Tarheels vs. the Internet
From an op-ed piece in the Wall Street Journal this week:
Visiting college basketball teams usually don’t enjoy playing in North Carolina, and now Internet businesses don’t want to compete there, either. But while the state’s hoops programs are a source of pride, a new Internet tax isn’t going to win fans among North Carolina consumers.
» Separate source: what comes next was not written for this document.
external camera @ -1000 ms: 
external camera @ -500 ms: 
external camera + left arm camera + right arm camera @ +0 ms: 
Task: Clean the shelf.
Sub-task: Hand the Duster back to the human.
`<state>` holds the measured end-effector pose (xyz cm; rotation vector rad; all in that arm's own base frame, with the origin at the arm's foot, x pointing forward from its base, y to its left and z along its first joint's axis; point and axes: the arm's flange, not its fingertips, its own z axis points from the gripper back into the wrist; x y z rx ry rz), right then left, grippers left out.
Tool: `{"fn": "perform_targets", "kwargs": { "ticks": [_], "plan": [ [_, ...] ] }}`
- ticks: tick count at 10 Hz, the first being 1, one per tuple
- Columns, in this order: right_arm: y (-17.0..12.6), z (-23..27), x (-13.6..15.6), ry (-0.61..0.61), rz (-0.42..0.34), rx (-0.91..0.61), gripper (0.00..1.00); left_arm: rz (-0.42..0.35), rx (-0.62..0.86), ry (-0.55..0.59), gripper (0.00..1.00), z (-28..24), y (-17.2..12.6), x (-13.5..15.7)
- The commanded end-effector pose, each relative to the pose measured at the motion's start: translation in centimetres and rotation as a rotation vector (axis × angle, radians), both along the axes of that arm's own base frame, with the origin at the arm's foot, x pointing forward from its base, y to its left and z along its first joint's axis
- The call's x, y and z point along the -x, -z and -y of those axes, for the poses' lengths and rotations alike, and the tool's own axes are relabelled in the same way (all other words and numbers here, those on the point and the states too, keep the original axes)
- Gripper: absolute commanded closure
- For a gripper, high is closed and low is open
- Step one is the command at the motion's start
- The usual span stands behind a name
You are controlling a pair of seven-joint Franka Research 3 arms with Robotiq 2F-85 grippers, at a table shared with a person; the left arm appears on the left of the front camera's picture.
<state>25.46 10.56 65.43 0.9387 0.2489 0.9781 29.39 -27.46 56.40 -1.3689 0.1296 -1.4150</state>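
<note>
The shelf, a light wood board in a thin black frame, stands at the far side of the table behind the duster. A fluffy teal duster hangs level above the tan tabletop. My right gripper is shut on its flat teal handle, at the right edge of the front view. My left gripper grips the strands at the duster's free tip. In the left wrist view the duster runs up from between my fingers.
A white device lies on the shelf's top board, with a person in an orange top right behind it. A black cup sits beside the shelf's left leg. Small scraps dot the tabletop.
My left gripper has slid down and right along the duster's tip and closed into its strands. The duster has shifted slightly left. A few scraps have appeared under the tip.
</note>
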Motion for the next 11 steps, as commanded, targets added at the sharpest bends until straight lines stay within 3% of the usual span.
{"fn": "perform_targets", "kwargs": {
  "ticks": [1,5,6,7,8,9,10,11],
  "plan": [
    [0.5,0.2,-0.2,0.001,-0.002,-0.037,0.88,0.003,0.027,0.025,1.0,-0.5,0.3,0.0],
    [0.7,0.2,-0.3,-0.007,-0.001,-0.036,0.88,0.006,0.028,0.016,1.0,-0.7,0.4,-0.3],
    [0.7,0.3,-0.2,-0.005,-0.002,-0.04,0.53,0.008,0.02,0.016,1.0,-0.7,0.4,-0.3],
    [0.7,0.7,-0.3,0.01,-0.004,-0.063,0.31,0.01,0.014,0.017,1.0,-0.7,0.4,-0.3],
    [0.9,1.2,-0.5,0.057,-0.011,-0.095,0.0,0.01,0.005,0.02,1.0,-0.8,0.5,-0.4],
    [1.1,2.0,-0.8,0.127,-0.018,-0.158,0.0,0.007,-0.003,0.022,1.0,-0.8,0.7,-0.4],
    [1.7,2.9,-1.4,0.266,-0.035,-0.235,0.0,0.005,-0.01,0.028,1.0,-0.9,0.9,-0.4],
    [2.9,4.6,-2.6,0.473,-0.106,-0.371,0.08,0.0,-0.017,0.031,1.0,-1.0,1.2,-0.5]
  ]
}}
The U.S Supreme Court’s 1992 Quill decision forbids states from forcing tax-collection obligations on out-of-state merchants, but Tarheel legislators still want Amazon and other online retailers to start taxing their constituents. The Seattle-based retailer has no physical presence in the state, but a pending North Carolina bill holds that since affiliate Web sites in the state link customers to Amazon, the company is now responsible for extracting cash from Carolina shoppers. Other proposed North Carolina legislation would apply a new tax only to Internet ticket resales, in direct defiance of the federal Internet Tax Freedom Act, which prohibits taxes that target the Internet with burdens not applied offline.
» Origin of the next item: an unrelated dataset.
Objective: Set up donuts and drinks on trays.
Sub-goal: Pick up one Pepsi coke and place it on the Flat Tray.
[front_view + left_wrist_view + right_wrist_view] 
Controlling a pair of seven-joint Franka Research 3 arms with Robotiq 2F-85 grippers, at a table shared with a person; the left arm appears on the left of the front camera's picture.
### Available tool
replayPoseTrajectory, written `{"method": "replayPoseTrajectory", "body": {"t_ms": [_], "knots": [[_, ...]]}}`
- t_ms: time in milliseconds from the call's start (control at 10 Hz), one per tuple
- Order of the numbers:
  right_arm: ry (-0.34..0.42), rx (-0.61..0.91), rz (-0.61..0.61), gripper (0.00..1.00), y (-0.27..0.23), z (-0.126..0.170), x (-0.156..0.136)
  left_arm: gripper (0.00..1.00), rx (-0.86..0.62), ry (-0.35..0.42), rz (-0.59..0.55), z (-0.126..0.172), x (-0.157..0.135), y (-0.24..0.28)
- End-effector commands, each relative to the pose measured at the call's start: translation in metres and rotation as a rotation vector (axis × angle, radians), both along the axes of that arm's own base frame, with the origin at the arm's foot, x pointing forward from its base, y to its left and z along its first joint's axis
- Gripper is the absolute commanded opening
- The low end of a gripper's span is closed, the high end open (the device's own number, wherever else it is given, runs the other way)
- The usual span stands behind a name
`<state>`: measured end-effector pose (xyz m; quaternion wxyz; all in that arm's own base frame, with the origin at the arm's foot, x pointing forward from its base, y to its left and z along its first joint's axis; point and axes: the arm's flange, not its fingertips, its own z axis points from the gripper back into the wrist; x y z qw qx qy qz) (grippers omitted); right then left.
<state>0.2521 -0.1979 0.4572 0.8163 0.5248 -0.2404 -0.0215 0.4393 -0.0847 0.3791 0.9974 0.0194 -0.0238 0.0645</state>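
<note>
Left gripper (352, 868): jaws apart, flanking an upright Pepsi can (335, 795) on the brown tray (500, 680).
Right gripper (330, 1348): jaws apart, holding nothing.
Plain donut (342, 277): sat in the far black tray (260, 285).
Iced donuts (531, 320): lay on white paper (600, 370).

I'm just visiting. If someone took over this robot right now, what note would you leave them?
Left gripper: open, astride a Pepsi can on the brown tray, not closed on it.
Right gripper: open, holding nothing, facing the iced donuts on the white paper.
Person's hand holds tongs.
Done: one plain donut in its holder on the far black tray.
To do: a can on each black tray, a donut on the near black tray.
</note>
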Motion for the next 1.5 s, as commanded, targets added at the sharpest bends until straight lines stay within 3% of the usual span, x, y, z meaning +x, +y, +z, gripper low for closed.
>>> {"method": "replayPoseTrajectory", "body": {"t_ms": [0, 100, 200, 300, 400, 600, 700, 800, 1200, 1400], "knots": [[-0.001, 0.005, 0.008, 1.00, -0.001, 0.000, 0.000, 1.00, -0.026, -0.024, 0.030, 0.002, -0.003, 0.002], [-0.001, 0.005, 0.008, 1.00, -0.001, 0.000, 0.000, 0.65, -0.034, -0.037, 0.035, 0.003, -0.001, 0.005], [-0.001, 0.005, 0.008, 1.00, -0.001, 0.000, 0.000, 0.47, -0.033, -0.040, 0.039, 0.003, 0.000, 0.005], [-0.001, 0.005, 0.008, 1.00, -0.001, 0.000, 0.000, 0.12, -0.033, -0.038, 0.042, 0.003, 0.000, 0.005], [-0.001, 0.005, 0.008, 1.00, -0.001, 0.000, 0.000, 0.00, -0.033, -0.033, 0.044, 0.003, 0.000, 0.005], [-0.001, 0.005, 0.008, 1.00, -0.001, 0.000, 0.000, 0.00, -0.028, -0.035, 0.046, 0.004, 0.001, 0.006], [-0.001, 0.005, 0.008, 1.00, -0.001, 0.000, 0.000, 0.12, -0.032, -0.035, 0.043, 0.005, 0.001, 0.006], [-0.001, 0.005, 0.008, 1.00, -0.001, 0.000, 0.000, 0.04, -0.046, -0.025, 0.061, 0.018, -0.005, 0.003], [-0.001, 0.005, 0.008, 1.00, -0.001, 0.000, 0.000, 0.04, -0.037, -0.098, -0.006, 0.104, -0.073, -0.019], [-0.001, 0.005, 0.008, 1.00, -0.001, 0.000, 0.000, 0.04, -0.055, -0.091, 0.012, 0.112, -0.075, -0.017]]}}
To its credit, Amazon yesterday refused to accept the expected new compliance burden and announced the cancellation of its North Carolina affiliate relationships. Said the company, “This is a direct result of the unconstitutional tax collection scheme expected to be passed any day now by the North Carolina state legislature (the General Assembly) and signed by the governor.” So now the state won’t get the revenue, even as in-state Web retailers lose their ties to Amazon thanks to the legislature’s revenue grab. Brilliant.
Earlier this year, California tabled a similar measure after it met with strong opposition from Google, eBay, Commission Junction, and hundreds of other California companies small and large. Unfortunately the state is in the middle of a severe budget crisis, and the “Amazon tax” has been slipped back into the budget bill and is being debated again this week. What the revenue estimators don’t take into account is the fact that Amazon and other large online stores have proven they won’t play the game, and the state doesn’t get any money. In fact, combined with income-tax losses from in-state advertisers, California could actually lose money on the deal.
Either way, I’ll be watching closely as it could be devastating to my business and thousands of others. (Not because of the tax itself, but because of the loophole that lets retailers off the hook by terminating their relationships with in-state publishers like me.)